What is expected —
When you transcribe the listing that follows, keep every line exact and skip any picture.

Data shown —
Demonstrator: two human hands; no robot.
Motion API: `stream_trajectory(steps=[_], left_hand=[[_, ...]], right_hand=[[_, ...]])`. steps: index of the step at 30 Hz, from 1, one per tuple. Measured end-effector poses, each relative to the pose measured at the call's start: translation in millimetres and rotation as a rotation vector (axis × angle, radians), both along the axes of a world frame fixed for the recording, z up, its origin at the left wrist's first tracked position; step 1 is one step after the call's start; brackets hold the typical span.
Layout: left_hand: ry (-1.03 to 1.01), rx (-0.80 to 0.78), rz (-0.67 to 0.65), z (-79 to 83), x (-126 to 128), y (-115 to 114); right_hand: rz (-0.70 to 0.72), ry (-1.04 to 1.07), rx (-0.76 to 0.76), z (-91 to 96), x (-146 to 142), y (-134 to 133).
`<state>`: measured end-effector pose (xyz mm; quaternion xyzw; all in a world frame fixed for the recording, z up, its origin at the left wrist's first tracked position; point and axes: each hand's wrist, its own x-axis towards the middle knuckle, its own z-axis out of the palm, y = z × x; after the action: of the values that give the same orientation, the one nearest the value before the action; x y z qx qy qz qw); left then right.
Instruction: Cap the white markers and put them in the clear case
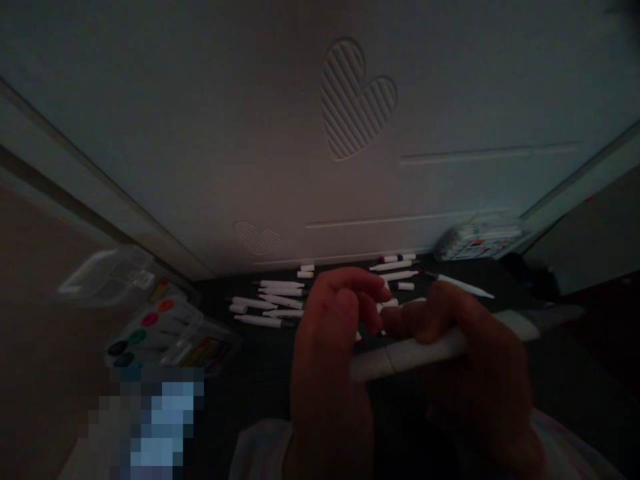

Answer area —
Demonstrator: two human hands; no robot.
Motion API: `stream_trajectory(steps=[_], left_hand=[[_, ...]], right_hand=[[_, ...]])`. steps: index of the step at 30 Hz, from 1, one per tuple. Measured end-effector poses, each relative to the pose measured at the call's start: translation in millimetres and rotation as a rotation vector (axis × angle, radians), both along the axes of a world frame fixed for the recording, z up, its origin at the left wrist's first tracked position; step 1 is one step after the call's start; brackets hold the typical span.
Layout: left_hand: ry (-1.03 to 1.01), rx (-0.80 to 0.78), rz (-0.67 to 0.65), z (-79 to 83), x (-126 to 128), y (-115 to 114); right_hand: rz (-0.70 to 0.72), ry (-1.04 to 1.07), rx (-0.76 to 0.76), z (-91 to 96), x (-146 to 142), y (-134 to 133).
`<state>`: measured end-effector pose (xyz mm; quaternion xyzw; all in a world frame fixed for the recording, z up, its origin at the left wrist's first tracked position; point and axes: each hand's wrist, its own x-axis towards the middle knuckle, its own z-axis out of the palm, y = z × x; after the action: of the values that give the same orientation, the one nearest the value before the action; x y z qx qy qz qw); left then right.
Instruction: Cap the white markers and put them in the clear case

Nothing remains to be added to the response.